Op 1 april 2014 heeft de Rechtbank Overijssel uitspraak gedaan in een strafzaak tegen een verdachte die beschuldigd werd van straatroof met geweld. De verdachte, geboren in 1994 in Iran, werd beschuldigd van het samen met anderen plegen van een straatroof op 30 november 2013 in Deventer. Tijdens de terechtzitting op 18 maart 2014 was de verdachte aanwezig, bijgestaan door zijn advocaat, mr. E. Gürcan, terwijl de officier van justitie, mr. E.D.I. Martens, de vervolging voerde. De tenlastelegging omvatte onder andere het dwingen van slachtoffers tot afgifte van goederen door middel van geweld en bedreiging. De rechtbank heeft vastgesteld dat de dagvaarding geldig was en dat zij bevoegd was om de zaak te behandelen.
De rechtbank oordeelde dat de verdachte niet betrokken was bij het eerste feit van straatroof, maar wel bij het tweede feit, waarbij hij samen met een medeverdachte een portemonnee en telefoon van een slachtoffer heeft weggenomen. De rechtbank sprak de verdachte vrij van het eerste feit, omdat er onvoldoende bewijs was voor zijn betrokkenheid. Echter, voor het tweede feit werd de verdachte schuldig bevonden aan diefstal met geweld, waarbij de rechtbank concludeerde dat er sprake was van nauwe en bewuste samenwerking tussen de verdachte en zijn medeverdachte.

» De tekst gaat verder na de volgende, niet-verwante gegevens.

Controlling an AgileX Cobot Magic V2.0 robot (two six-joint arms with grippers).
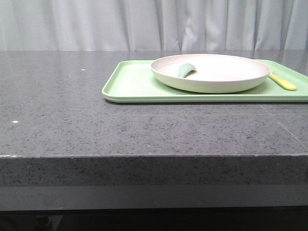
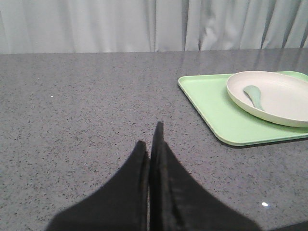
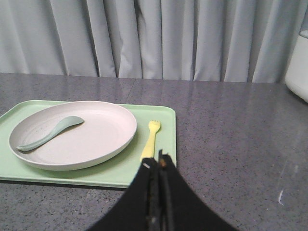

De rechtbank legde een gevangenisstraf van 6 maanden op, waarvan 2 maanden voorwaardelijk, en hield rekening met de persoonlijke omstandigheden van de verdachte, waaronder een psychiatrische aandoening en een blanco strafblad. De rechtbank benadrukte de ernst van het delict en de impact op de slachtoffers, en besloot dat een deels onvoorwaardelijke straf noodzakelijk was om recidive te voorkomen. De uitspraak werd gedaan door een meervoudige kamer van de rechtbank, met mr. F. van der Maden als voorzitter.